Lately I have been going to the Walmart by our house and every time I seem to get this cashier, or I see her in the store doing some odd job. And for some strange reason she has a a slight obsession with our family. I am not sure if it the size of it or if it is the Autism factor. She makes this point to ask about all the kids and asks tons of random questions.
Well, a few weeks ago she asked me if I had a husband since it is always just me and the kids in there. At the time it seemed kind of odd. I have 7 kids, I better have a husband I joked to her. And she told me that she meant to say....did he stick around? I was a little dumbfounded.
The more I thought about it though. Not every father sticks around, even with 1 kid and no disabilities, not every father thinks he is up to the challenge of being a real man.
And I realized how truly lucky I am that not only did Eddie stick around, but he has done a great job at being a Dad.
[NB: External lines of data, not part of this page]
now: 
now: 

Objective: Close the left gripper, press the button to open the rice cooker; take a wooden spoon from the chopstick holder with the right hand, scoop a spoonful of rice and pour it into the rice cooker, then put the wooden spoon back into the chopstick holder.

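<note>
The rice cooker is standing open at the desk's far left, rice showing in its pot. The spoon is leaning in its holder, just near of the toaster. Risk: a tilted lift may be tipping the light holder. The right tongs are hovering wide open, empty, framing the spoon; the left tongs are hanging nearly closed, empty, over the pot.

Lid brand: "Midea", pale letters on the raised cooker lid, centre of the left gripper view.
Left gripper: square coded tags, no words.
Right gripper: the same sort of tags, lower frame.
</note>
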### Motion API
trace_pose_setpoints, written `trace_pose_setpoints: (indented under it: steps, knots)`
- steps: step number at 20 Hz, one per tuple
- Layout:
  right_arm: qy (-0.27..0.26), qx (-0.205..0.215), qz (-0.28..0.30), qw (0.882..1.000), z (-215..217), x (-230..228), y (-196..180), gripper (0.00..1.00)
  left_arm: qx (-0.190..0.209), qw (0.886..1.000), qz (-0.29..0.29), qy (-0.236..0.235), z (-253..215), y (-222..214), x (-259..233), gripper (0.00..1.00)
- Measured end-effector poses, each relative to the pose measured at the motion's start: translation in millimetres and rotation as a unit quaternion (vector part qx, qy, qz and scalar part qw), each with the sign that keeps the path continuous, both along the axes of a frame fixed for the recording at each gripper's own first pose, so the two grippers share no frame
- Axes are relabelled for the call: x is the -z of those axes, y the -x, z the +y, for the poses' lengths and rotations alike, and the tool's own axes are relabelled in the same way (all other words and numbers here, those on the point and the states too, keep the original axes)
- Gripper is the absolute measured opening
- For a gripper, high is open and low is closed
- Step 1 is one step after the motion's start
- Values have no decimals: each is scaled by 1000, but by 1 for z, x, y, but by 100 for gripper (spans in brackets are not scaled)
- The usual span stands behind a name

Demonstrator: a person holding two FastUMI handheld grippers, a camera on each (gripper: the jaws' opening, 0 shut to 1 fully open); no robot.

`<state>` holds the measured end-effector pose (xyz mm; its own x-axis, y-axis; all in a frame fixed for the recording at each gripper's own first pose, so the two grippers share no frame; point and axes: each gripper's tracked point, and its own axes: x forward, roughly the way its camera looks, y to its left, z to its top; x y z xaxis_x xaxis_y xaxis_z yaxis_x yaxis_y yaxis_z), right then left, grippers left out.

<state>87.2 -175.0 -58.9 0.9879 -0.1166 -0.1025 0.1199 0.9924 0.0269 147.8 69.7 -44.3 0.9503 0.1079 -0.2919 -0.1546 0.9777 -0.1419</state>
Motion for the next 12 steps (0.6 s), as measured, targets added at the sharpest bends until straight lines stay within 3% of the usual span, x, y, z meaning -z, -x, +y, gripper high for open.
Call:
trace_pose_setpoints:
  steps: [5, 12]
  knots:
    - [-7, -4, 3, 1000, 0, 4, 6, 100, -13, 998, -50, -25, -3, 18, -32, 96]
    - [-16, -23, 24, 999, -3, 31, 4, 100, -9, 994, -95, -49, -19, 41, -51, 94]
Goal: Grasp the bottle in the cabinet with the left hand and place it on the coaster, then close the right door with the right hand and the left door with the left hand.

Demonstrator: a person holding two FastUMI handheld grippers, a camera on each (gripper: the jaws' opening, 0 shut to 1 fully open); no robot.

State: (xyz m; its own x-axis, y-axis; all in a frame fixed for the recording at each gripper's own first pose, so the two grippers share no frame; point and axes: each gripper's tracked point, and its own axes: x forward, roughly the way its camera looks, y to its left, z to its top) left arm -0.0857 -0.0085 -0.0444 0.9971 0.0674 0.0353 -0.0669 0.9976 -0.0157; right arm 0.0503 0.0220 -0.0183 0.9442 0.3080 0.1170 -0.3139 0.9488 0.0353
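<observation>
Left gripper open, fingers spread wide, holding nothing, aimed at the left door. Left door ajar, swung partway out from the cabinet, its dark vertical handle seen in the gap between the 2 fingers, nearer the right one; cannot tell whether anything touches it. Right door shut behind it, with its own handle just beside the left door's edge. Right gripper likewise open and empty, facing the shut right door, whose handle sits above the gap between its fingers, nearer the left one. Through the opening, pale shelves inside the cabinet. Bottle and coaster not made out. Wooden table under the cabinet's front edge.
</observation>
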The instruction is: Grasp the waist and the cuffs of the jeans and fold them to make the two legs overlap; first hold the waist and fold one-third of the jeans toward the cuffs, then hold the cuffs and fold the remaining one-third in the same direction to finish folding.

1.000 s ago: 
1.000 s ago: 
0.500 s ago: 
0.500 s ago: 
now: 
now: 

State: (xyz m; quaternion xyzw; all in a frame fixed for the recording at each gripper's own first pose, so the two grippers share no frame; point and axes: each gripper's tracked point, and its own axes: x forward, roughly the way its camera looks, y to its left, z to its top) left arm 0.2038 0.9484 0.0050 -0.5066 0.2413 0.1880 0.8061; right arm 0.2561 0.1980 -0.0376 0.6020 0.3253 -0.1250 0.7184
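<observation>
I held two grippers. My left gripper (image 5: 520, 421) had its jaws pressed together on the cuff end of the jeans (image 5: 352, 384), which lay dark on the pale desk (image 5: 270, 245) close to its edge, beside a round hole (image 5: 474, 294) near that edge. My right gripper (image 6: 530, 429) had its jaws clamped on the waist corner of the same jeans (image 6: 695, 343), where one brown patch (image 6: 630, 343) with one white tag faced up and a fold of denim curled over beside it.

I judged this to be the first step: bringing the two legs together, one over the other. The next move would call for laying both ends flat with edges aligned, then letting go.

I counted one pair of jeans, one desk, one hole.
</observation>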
He plays games with them, gets them interested in sports, makes them homemade popcorn, has in depth talks with them, blasts music when they are doing chores, cooks the meals when I work, and he is the brave one who takes them out to eat and to community things by himself! I don't do that, are you kidding me?
If you know Eddie, he is the fun parent. I have no desire to do the Cha Cha slide before bedtime, or go get ice cream at the weirdest times.
Eddie is also the one who has brought our family to God, and is helping to turn our children into Christ followers, and for that I eternally grateful.
I don't always show it Eddie, but to me you are the most amazing man I know. Your humor has gotten me through so much, your patience is that of a saint and your heart is gold. Thank you for not only being my husband of nearly 15 years but for being the greatest Dad I know to our 7 kids. I wish there was bigger words than "I love you", but for now that is the best I can do.